◆ Work instructions
If a line comes after the one containing "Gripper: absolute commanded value", leave it out; copy every line before it, and that line too, exactly as written, starting from the first line of the entries.

--- Records supplied Enclosed Below ---

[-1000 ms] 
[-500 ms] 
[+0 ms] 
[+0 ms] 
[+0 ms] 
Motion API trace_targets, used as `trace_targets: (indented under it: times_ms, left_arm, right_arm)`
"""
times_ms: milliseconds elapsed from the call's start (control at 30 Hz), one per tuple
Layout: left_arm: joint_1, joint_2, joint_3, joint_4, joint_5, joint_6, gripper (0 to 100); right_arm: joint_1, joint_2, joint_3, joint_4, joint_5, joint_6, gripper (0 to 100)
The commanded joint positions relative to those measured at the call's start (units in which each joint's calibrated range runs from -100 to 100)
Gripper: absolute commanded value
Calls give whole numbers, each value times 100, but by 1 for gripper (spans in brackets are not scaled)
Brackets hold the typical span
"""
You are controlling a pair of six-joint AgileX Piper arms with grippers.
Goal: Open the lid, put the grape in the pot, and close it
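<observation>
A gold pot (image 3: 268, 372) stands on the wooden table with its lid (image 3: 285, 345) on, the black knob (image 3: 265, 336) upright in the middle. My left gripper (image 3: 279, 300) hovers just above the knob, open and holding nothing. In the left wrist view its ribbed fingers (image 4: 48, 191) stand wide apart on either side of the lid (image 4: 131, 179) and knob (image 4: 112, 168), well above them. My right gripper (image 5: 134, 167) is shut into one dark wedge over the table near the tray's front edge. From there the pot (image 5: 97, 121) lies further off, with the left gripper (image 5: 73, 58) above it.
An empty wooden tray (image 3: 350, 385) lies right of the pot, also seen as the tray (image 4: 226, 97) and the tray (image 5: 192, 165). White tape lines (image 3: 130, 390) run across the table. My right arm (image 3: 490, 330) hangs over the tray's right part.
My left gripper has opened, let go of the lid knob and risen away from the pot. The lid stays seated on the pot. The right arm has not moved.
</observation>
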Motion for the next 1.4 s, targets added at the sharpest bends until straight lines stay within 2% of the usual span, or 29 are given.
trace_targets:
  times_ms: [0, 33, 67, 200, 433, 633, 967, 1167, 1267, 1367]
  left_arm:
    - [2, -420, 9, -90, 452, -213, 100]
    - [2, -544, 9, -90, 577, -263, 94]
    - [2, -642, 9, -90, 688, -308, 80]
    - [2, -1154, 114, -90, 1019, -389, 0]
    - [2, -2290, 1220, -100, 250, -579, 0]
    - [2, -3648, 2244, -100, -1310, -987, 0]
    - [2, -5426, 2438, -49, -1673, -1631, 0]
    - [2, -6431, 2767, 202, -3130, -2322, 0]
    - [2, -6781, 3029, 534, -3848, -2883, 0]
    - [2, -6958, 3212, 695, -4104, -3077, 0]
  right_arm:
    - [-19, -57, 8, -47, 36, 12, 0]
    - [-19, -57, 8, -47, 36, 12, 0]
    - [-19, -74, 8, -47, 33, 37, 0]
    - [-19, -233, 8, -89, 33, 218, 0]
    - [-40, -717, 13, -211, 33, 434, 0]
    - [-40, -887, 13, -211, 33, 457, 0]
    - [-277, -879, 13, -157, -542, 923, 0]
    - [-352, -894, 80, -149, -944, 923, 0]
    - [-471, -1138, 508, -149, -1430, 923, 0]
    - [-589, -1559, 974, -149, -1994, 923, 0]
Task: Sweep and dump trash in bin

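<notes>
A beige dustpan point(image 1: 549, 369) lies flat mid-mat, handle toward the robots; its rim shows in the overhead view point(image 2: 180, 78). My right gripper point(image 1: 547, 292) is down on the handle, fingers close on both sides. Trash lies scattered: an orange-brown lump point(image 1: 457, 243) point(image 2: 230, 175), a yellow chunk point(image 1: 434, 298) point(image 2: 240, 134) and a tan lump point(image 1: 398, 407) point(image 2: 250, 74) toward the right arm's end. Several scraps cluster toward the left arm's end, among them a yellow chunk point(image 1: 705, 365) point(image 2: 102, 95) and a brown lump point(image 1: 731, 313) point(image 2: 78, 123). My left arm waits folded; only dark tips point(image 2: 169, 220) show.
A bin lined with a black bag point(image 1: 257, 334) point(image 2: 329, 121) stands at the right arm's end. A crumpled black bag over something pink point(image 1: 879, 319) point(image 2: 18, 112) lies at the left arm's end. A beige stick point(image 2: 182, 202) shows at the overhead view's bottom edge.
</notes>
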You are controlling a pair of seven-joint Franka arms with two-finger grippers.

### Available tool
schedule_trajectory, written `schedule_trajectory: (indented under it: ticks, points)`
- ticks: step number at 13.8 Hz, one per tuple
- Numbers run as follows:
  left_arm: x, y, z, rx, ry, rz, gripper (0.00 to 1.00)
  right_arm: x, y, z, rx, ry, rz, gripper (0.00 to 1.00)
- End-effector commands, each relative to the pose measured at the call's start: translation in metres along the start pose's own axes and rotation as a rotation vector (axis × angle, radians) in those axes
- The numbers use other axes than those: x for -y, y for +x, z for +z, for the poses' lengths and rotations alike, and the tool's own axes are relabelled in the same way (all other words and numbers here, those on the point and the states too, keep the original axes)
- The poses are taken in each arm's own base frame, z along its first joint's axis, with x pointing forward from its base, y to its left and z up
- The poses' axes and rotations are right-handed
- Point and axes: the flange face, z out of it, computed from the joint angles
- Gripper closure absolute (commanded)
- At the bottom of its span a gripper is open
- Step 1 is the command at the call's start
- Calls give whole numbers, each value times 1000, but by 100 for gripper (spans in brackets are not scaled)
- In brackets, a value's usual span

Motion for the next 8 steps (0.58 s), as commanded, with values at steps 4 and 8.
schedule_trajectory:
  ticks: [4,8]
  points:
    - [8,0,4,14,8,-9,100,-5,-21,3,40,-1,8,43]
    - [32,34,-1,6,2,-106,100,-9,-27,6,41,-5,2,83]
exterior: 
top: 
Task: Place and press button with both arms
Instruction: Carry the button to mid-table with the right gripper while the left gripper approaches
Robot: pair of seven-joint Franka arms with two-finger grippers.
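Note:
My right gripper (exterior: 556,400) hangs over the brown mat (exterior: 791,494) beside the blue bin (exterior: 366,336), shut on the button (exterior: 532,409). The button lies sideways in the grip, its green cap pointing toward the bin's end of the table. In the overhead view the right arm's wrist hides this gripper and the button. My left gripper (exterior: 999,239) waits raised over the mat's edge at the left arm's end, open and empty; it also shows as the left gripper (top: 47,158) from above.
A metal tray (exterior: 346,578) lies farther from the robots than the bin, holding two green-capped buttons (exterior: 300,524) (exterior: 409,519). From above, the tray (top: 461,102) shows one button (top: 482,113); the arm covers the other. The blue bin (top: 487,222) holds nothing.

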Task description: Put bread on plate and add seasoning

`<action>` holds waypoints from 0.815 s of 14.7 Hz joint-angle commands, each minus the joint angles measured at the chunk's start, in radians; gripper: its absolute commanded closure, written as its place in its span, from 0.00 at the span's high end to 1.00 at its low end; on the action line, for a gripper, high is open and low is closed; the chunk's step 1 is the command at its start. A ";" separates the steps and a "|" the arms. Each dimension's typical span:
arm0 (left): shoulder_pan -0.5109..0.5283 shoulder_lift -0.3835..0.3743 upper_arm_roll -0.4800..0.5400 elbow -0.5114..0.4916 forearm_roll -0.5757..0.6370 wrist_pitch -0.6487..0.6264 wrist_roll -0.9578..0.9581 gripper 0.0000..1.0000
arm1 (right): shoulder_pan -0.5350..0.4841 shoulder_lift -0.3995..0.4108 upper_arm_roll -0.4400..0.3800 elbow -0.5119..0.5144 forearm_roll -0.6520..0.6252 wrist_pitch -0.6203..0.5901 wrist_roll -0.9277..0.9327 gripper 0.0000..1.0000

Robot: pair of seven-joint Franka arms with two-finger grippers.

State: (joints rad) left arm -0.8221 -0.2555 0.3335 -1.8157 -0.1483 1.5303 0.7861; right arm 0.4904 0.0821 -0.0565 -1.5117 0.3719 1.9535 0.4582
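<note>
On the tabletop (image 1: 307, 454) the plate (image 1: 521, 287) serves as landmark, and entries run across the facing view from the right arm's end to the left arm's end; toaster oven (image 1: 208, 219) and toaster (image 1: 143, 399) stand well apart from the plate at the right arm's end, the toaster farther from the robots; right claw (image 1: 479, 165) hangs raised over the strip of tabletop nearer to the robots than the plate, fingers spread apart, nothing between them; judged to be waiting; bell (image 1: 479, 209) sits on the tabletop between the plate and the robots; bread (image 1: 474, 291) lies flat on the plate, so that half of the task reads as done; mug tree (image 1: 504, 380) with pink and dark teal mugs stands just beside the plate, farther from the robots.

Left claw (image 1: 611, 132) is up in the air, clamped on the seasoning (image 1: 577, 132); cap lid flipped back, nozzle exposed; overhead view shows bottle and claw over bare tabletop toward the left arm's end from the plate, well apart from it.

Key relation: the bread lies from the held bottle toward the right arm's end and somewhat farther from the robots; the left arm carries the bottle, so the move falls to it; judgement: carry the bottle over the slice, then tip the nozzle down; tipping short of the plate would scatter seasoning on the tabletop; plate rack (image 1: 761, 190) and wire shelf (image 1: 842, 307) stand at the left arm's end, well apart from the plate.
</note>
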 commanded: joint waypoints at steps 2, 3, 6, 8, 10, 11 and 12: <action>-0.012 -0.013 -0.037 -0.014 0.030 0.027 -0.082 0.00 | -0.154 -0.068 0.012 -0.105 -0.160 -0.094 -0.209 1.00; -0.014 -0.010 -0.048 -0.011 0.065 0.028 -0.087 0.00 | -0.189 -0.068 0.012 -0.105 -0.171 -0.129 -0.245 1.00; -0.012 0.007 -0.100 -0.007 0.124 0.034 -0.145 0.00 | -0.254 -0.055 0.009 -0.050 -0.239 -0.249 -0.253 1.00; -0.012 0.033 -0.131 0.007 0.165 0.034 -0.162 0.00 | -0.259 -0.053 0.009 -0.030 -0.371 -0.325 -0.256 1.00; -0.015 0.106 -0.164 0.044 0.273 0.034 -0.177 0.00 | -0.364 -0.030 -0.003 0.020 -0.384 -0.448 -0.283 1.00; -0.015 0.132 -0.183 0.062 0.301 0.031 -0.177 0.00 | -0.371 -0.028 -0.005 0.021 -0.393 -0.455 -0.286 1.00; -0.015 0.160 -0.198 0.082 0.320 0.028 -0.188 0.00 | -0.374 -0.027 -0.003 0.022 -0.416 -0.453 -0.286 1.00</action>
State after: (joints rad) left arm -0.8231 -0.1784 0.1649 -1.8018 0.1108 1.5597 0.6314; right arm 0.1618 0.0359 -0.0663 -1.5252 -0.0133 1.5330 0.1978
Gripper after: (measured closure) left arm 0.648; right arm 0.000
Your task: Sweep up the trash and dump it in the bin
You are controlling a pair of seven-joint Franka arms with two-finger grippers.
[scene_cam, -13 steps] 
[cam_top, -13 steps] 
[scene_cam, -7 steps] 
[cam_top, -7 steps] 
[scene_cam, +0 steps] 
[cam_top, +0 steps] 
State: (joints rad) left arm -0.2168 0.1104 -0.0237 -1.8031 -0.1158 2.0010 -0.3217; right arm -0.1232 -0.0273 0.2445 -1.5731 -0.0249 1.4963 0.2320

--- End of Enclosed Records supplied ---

◆ Your solution
[-1000 ms] 
[-500 ms] 
[+0 ms] 
[+0 ms] 
[+0 ms] 
Motion API trace_targets, used as `trace_targets: (indented under it: times_ms, left_arm, right_arm)`
"""
times_ms: milliseconds elapsed from the call's start (control at 30 Hz), one per tuple
Layout: left_arm: joint_1, joint_2, joint_3, joint_4, joint_5, joint_6, gripper (0 to 100); right_arm: joint_1, joint_2, joint_3, joint_4, joint_5, joint_6, gripper (0 to 100)
The commanded joint positions relative to those measured at the call's start (units in which each joint's calibrated range runs from -100 to 100)
Gripper: absolute commanded value

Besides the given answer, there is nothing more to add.